→ **THE PROBLEM**
Starting at the first line of the data below, repeat each line word for word up to and including the line with "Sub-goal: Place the".

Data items

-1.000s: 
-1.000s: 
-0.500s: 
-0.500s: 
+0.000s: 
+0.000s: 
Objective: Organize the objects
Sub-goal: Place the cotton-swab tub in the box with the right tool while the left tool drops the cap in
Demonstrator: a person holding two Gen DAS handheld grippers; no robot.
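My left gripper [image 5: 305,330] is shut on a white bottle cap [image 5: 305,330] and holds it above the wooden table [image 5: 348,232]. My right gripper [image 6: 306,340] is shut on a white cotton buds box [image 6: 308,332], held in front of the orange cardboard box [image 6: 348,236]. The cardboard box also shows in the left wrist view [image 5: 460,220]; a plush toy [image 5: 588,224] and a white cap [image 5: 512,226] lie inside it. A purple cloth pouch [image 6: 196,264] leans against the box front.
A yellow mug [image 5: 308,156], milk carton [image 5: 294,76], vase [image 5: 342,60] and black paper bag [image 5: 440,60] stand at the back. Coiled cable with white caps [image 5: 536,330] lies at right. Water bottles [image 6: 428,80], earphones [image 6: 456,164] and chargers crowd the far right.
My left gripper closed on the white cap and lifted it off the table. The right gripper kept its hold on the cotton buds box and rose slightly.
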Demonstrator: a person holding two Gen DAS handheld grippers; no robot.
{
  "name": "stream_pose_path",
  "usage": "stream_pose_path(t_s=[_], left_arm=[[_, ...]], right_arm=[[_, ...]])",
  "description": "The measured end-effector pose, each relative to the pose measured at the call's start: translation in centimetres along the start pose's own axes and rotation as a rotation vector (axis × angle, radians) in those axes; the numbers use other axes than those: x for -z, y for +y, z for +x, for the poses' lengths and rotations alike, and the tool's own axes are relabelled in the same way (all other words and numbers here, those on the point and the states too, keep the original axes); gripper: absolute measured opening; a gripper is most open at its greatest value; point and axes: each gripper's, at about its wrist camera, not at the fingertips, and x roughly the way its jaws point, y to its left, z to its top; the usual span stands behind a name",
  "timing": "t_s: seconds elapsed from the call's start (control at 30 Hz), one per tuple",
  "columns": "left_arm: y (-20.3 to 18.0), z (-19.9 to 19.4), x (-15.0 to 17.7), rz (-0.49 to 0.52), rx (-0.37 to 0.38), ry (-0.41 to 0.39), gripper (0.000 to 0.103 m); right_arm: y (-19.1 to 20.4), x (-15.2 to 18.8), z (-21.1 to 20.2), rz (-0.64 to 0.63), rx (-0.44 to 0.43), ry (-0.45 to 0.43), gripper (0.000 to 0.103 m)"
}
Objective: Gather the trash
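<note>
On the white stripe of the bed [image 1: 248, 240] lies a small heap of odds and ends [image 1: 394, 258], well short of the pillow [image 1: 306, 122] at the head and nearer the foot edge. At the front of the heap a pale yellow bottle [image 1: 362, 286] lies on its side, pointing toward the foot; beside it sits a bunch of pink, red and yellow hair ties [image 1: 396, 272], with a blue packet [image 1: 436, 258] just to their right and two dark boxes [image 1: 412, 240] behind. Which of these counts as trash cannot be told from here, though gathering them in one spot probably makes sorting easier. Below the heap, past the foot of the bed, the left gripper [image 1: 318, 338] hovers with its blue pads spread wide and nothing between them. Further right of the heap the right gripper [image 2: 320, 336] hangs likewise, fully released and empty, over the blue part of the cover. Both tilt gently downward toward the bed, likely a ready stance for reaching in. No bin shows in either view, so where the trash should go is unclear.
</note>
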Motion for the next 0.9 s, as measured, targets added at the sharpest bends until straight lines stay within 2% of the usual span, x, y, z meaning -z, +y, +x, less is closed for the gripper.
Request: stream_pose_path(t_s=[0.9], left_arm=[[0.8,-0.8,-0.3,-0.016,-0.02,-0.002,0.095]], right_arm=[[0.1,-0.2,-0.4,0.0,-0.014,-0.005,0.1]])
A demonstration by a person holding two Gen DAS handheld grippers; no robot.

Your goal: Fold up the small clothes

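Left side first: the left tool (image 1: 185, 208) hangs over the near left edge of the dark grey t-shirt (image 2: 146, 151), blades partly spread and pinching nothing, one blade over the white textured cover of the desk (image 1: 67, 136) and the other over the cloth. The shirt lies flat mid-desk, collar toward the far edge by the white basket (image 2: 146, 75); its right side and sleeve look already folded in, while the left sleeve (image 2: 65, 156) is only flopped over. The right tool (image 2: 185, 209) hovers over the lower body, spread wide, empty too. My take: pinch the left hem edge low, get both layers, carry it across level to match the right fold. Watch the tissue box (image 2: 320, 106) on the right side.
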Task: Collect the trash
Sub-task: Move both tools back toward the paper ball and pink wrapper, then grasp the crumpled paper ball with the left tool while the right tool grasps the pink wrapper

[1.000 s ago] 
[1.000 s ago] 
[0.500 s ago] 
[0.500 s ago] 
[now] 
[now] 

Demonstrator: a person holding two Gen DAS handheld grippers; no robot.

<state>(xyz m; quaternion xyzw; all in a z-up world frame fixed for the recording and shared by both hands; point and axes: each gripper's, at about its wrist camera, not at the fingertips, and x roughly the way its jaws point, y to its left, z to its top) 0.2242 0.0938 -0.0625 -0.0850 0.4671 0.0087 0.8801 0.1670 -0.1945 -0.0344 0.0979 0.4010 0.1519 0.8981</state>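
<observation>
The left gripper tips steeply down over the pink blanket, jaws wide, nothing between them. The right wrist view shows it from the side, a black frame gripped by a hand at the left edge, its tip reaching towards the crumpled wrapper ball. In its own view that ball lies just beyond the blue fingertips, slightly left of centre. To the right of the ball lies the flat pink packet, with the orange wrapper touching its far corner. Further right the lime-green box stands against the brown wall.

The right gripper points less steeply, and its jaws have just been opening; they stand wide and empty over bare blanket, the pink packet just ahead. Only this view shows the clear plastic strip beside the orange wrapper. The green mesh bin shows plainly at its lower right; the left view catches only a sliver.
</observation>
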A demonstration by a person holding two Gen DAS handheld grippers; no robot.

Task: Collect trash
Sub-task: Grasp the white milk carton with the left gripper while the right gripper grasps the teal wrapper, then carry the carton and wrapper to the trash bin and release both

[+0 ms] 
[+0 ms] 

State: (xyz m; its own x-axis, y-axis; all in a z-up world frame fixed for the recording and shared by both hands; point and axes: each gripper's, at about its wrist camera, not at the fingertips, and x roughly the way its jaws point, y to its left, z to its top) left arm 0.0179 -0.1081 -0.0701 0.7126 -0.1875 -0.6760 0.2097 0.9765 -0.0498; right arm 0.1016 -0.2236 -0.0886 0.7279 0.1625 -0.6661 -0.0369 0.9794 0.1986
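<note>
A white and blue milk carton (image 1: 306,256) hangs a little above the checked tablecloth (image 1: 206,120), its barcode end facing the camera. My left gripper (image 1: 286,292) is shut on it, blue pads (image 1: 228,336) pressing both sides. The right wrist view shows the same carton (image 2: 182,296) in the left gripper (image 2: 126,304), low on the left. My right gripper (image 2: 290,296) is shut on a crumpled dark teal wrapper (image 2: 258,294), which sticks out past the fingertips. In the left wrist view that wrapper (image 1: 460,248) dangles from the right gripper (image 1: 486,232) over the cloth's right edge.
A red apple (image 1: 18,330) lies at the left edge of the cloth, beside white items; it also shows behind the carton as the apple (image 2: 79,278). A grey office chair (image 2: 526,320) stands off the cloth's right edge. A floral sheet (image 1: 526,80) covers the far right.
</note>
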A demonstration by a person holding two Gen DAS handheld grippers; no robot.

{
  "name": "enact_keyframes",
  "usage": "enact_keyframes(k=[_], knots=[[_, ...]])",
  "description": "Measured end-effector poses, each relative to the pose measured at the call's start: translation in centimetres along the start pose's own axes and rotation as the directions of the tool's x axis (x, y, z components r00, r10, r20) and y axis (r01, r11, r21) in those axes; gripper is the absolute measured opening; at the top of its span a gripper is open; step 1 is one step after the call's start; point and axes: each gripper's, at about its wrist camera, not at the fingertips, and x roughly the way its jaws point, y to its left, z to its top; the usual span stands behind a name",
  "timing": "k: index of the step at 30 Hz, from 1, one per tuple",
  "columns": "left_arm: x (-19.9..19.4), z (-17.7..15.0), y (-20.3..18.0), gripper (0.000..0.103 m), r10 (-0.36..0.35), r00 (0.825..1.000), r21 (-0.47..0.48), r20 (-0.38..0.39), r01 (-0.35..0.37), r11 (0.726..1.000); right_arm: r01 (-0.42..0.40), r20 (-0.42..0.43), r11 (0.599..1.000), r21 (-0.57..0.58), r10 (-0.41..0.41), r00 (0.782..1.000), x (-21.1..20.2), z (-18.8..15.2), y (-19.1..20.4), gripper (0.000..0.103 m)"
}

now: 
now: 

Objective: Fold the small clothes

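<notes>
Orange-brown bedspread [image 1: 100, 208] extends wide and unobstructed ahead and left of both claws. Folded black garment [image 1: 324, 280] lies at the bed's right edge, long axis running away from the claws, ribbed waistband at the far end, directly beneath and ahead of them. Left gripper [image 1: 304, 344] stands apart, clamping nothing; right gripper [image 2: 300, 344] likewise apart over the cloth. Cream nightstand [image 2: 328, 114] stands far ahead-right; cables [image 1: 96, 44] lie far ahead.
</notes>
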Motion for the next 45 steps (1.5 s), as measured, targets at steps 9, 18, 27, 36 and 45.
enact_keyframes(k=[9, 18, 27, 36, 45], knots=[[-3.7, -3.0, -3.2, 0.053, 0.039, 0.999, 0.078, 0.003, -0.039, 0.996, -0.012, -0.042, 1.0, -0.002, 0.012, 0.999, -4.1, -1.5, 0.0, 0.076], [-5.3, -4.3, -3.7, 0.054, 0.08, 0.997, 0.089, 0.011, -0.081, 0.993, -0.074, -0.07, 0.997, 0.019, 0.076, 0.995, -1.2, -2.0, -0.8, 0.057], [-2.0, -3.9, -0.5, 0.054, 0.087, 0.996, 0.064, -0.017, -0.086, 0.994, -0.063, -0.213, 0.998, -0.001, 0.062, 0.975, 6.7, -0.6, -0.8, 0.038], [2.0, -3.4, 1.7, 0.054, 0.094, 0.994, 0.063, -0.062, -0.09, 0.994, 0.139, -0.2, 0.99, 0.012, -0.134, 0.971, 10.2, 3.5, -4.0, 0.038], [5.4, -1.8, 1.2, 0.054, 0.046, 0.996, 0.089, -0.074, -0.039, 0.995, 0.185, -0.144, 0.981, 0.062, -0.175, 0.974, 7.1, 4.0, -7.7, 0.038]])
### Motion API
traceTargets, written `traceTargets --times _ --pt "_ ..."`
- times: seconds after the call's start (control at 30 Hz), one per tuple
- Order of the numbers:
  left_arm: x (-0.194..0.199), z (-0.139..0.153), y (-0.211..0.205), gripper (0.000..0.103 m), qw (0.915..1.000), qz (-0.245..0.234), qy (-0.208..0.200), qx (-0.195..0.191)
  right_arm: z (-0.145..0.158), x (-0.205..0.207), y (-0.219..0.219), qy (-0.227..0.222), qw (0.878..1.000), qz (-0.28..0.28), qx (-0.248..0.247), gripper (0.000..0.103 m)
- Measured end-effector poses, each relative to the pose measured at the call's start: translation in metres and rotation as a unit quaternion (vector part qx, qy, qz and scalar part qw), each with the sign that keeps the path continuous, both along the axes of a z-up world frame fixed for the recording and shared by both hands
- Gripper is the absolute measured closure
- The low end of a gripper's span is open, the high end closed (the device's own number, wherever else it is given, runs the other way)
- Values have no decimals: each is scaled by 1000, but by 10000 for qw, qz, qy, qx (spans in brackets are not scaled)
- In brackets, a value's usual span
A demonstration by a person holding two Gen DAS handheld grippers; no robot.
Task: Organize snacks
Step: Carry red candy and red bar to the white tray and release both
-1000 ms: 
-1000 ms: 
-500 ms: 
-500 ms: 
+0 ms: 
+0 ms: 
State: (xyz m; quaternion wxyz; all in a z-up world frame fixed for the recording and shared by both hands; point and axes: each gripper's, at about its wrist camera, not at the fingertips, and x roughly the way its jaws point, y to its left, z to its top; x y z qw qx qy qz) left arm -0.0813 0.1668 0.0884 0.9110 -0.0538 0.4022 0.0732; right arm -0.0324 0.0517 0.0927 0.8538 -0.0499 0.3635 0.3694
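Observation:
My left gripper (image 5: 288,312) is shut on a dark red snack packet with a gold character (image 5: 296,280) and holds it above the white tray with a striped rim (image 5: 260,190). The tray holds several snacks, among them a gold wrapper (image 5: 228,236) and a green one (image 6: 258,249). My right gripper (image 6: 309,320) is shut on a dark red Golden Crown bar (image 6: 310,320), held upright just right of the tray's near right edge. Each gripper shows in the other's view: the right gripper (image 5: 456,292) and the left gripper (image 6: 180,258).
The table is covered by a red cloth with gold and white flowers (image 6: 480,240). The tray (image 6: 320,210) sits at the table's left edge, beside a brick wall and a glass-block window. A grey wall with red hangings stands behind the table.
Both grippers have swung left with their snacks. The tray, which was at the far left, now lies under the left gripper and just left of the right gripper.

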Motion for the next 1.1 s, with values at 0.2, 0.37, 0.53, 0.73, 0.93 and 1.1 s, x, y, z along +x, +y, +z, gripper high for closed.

→ **SOLVED EXERCISE**
-1.000s: 
-1.000s: 
-0.500s: 
-0.500s: 
+0.000s: 
+0.000s: 
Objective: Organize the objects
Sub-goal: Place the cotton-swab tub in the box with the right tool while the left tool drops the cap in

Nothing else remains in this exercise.